PATIENT EDUCATION
PATIENT EDUCATION/
Cornea

CORNEA

Save your Sight by acting at the Right time

According to World Health Organization, corneal blindness is the fourth leading cause of blindness in India. Treating corneal blindness is possible through cornea transplant. In this treatment, a healthy cornea is transplanted in place of a diseased cornea in entirety through (Penetrating Keratoplasty) or in part (Lamellar Keratoplasty). Since artificial corneas are not available, corneas have to be harvested only through eye donation.

The human cornea can be produced only through Eye donation. Though we have trained, highly qualified surgeons and hospital facilities to do the transplant, we do not have enough eye tissues available to treat the burden of corneal blindness of our country.

Approximately 11 lakh blind population of our country are waiting for corneal transplantation and about 25,000 new cases are being reported every year. One eye donation can give sight to two corneal blind persons.

Know Your Cornea
The cornea is the eye’s outermost layer. It is the clear, dome-shaped surface that covers the front of the eye. It is responsible for more than 2/3rd of the eye’s focusing power. Unlike most tissues in the body, the cornea contains no blood vessels to nourish or protect it against infection. Instead, the cornea receives its nourishment from the tears and aqueous humor that fills the chamber behind it. To see well, all layers of the cornea must be free of any cloudy or opaque areas. When cornea becomes cloudy due to disease, injury, infection or malnutrition, vision is significantly lost or reduced.

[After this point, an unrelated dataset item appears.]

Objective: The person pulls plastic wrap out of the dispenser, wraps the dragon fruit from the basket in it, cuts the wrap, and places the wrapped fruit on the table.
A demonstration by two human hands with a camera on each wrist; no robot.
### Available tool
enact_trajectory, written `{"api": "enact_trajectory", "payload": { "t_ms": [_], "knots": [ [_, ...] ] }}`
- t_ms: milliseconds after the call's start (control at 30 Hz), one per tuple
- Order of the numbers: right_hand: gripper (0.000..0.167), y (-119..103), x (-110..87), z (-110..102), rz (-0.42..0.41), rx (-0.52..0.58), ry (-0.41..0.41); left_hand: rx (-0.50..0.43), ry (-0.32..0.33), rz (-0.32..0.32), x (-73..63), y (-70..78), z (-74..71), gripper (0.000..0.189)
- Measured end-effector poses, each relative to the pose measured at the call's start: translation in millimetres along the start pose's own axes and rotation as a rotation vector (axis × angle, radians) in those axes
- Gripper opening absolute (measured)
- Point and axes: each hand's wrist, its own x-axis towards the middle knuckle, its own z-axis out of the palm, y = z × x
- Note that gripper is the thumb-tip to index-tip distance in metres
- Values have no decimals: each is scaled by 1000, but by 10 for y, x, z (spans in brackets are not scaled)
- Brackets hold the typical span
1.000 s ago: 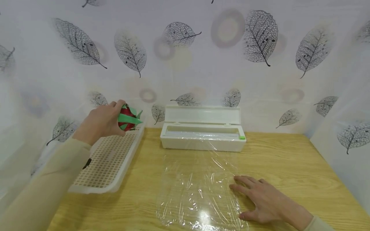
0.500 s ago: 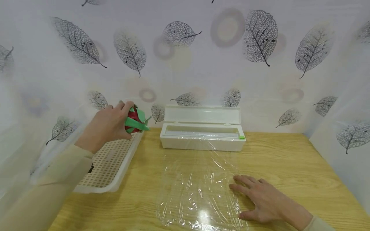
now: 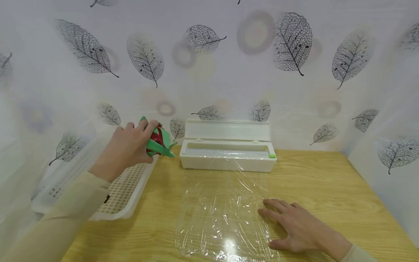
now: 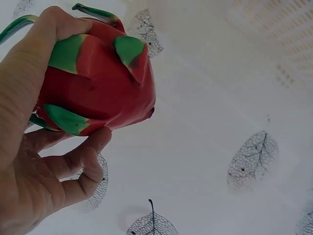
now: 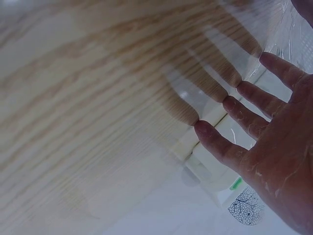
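The person's left hand [image 3: 131, 147], left of centre in the frame, gripped a red dragon fruit with green leaf-like scales [image 3: 158, 141], its thumb and fingers closed about the body. The fruit was at the fingertips' right side, raised beside the upper right end of a white plastic basket with a perforated bottom [image 3: 142, 193]. In the left wrist view it filled the upper left, pinched between thumb and fingers, and the lower fingers were bent.

Well apart from it, at the lower right, the right hand [image 3: 299, 227] lay palm down with its fingers spread wide, holding nothing. Its fingertips rested at the right edge of a clear, wrinkled sheet of plastic film [image 3: 226, 211]; I couldn't tell whether all 5 touched the film or the bare wood.

The film ran down the middle of the yellowish wood-grain table [image 3: 320, 178] from a long white box with a raised lid [image 3: 229, 163], which had a small green piece [image 3: 272, 156] at its right end. The fruit was up and to the left of the film, just left of the box.
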Motion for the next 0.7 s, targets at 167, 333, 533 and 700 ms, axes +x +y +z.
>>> {"api": "enact_trajectory", "payload": {
  "t_ms": [167, 333, 533, 700],
  "knots": [
    [85, -2, 4, -5, -1, -4, 6, 10, 23, 21, -13, 109, 0, 95],
    [85, -4, 4, -5, 11, 5, -21, 9, 18, 36, -21, 208, -19, 97],
    [85, -4, 0, -5, 22, 15, -37, 11, -4, 48, -24, 323, -15, 96],
    [86, -4, 3, -21, 29, 28, -52, 19, -28, 61, -21, 396, 17, 95]
  ]
}}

Are You A Cornea Transplant Candidate?
Your doctor may suggest cornea transplant in the following circumstances:

  • Scarring from infections such as eye herpes, fungal or bacterial Keratitis.
  • Hereditary corneal diseases or dystrophies.
  • Thinning of cornea or irregular shape due to Keratoconus.
  • Chemical burns on the cornea.
  • Excessive swelling on the cornea.

Procedure for Cornea Transplant

  • Get registered after consultation with your cornea surgeon.
  • Wait for the donor cornea. The waiting period for a donor eye depends on the voluntary donation of the eye.

Sight after Transplant
The vision will improve for one year following the surgery. You will need glasses or contact lenses for vision correction. The curve of the transplanted cornea cannot match exactly the curve of your own cornea. Typically, prescription for glasses is given once all the stitches are removed. Rigid gas permeable contact lenses provide the best vision correction for corneal transplant patients due to irregularity of the cornea after the transplant.

Cornea Graft Rejection
Corneal transplants are performed routinely. In fact, of all tissue transplants, cornea transplant is most successful. But, at times exceptions happen. If the transplanted cornea is rejected by the body, following symptoms occur:

  • Redness
  • Pain
  • Decreased vision
  • Extreme sensitivity to light

Your body can reject the transplanted cornea as early as one month post-surgery and as late as five years after the cornea transplant. Rejection may be successfully reversed and vision regained following prompt diagnosis & medical therapy.

Most corneal transplants in India and even the world over are ‘full thickness’ corneal transplants. The diseased cornea is removed with all its layers and replaced by a similar or slightly larger sized, donor cornea also of ‘full’ thickness in the procedure of Cornea Transplant in India. However, in certain diseases, such as ‘Keratoconus’ or conical cornea or in superficial corneal scars, the innermost lining of the cornea, called the endothelium is intact and healthy and therefore need not be changed. This procedure is called Deep Anterior Lamellar Keratoplasty. As compared to a full thickness graft, it offeres a faster rehabilitation & reduced rate of rejection with improved graft survival. Endothelial keratoplasty (DSAEK / DMEK) has brought a revolutionary change in the technique of corneal transplantation.

It is a highly refined technique that replaces just the endothelial layer of the cornea, allowing surgeon to target the specific cause of the patient's vision loss.
In this technique no sutures are given and hence recovery is faster and more comfortable, making this the procedure of choice in cases of fuch's dystrophy & corneal decompensation.